I have a strange question with regard to financial aid. My husband and I started a Virginia prepaid 529 for my step daughter when she was 4 and living in Virginia. We have shared custody of her and at the time and was living in VA. Now she is 17 and living with her mom in AZ. The custody arrangement hasn’t changed, but she lives full time in AZ and goes to high school there. We still live in VA. So, two questions:
can she get in-state tuition in VA and access her full prepaid 529 benefits?
who should complete her FAFSA. I believe it’s the custodial parent, but I’m guessing that would make it harder to prove she deserves VA in-state tuition.
I don’t know about the prepaid plan. You need to check whether VA allow instate status for residency when one parent (non-custodial) resides in Virginia.
ETA…I found this…
So…do you contribute substantially to her support (whatever that means…)?

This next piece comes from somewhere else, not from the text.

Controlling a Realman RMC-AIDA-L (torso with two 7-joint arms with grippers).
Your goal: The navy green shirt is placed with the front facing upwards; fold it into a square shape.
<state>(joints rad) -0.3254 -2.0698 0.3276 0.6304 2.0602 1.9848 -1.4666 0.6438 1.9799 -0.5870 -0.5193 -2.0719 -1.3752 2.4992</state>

If you have a specific college in mind, maybe give them a call and see if you can get a clarification on this.
I know students who have gotten in state rates at UVA, Wm &Mary and VTech because a non custodial parent is a resident lives there. Still, the current rules need to be researched because things change.

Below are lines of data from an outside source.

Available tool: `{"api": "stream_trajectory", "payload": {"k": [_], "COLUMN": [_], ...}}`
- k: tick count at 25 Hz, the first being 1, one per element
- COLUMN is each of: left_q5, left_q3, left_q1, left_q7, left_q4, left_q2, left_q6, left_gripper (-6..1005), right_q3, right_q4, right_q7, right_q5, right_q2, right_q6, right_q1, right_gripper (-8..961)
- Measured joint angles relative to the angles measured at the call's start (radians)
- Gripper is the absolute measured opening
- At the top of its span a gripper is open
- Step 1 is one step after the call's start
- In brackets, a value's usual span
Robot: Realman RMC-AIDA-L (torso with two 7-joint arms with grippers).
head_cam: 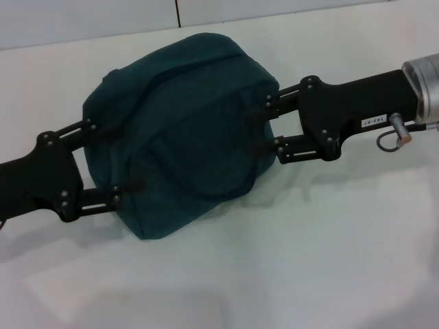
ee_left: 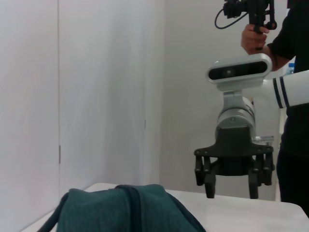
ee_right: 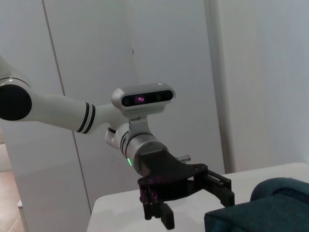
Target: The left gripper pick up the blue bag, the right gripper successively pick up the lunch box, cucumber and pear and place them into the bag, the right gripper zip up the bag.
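The blue bag [head_cam: 182,130] lies on the white table [head_cam: 309,260] in the middle of the head view, looking closed, with a loop handle across its front. My left gripper [head_cam: 104,162] is at the bag's left end, open, its two fingers spread along that side. On the opposite side, my right gripper [head_cam: 269,125] is also open, fingertips right at the fabric. The left wrist view shows the bag's top [ee_left: 125,210] and the right gripper [ee_left: 231,191] beyond it. The right wrist view shows the left gripper [ee_right: 193,208] beside the bag [ee_right: 260,212]. Lunch box, cucumber and pear are out of view.
A person [ee_left: 289,72] holding a camera rig stands behind the right arm in the left wrist view. White wall panels [ee_left: 96,96] back the table. The table's far edge [head_cam: 309,14] runs just behind the bag.
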Motion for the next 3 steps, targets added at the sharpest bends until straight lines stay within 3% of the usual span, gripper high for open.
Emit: {"api": "stream_trajectory", "payload": {"k": [3], "left_q5": [0.000], "left_q3": [-0.008], "left_q1": [0.002], "left_q7": [0.000], "left_q4": [0.000], "left_q2": [0.000], "left_q6": [0.000], "left_gripper": [875], "right_q3": [0.000], "right_q4": [0.000], "right_q7": [-0.002], "right_q5": [0.000], "right_q2": [0.001], "right_q6": [0.003], "right_q1": [-0.001], "right_gripper": [457]}}
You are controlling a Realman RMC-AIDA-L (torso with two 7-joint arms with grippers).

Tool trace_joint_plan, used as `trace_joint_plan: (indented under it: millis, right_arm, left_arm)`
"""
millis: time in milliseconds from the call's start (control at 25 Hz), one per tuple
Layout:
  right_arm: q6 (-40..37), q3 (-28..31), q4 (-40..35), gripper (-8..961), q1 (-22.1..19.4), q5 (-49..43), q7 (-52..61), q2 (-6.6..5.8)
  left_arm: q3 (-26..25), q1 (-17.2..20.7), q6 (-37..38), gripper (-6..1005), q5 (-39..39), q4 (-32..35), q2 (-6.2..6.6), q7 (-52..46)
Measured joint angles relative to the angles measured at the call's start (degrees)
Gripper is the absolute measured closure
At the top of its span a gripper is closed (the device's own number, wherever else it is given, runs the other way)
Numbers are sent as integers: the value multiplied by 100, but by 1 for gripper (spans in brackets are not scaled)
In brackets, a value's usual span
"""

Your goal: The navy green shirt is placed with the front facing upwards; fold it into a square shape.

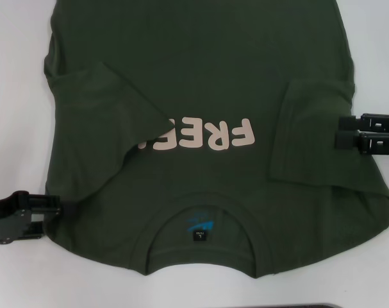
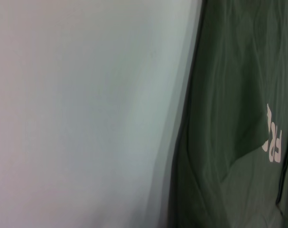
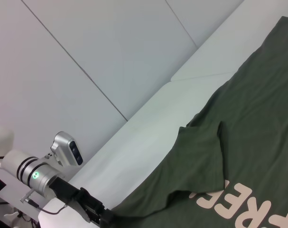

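Shirt (image 1: 200, 83) lies print-up across the surface (image 1: 15, 77), both sleeves folded inward to square its sides. Left hand (image 1: 50, 208) touches its near-left edge, right hand (image 1: 341, 133) its right edge, likely for the next fold; I cannot tell either grip.

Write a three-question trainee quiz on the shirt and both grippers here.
1. True or false: both sleeves of the navy green shirt are folded in over its front.
2. Which sleeve covers part of the FREE print? A) robot's left B) robot's right
3. Fill in: the left gripper sits at the shirt's edge near the ____; the right gripper at the opposite edge.

Key: 1 true; 2 A; 3 collar
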Motion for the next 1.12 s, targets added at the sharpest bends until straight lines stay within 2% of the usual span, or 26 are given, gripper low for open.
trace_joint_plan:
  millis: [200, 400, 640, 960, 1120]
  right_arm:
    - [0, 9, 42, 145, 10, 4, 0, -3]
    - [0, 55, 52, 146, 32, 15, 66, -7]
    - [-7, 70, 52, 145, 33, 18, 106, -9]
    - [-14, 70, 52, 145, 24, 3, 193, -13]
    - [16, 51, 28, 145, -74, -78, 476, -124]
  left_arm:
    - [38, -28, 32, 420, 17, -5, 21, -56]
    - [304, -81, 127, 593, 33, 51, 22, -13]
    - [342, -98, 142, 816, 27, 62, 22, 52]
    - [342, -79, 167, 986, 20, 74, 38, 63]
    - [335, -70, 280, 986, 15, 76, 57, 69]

Who the custodial parent is on FAFSA has nothing to do with state residency. FAFSA has its own definition of who is the custodial parent. Schools have their own particular rules in who gets in state tuition. Those rules can vary from school to school in the same state.
Clearly, in this case, the young woman’s mother is the custodial parent and completes FAFSA. Any child support, money given for benefit of the child, payment of bills for the child by her father and you are reported on FAFSA in various places.
However, UVA and Wm & Mary, as well as a number of private schools will require financial information from you and your husband via CSS PROFILE. Be aware of this.
There are also issues with 529s owned by non custodial parents which is the case here.
529 plans owned by the noncustodial parent have distributions count as untaxed income to the student on FAFSA just like grandparent-owned 529 plans. I suggest you google non custodial parent 529 or grandparent owned 529 and read very carefully how the money is distributed from it or each distribution is non taxed income to the student and half of any amount over $6600 each year goes directly onto the student EFC. There are ways to get around this but you and your husband need to work it out.
I would run some NPCs for some colleges and see if your stepdaughter even qualifies for financial aid at various colleges, state schools in both states as well as private colleges. With two sets of parents, running the NPCs twice, once with the Mother’s financial, then with yours and adding the results will give you some idea of what these schools will expect parents to pay.
The FAFSA is completed by the parent with whom the students spends the most overnights in the 365 days before completing it. It may be the custodial parent (according to the divorce degree), it may be the other parent.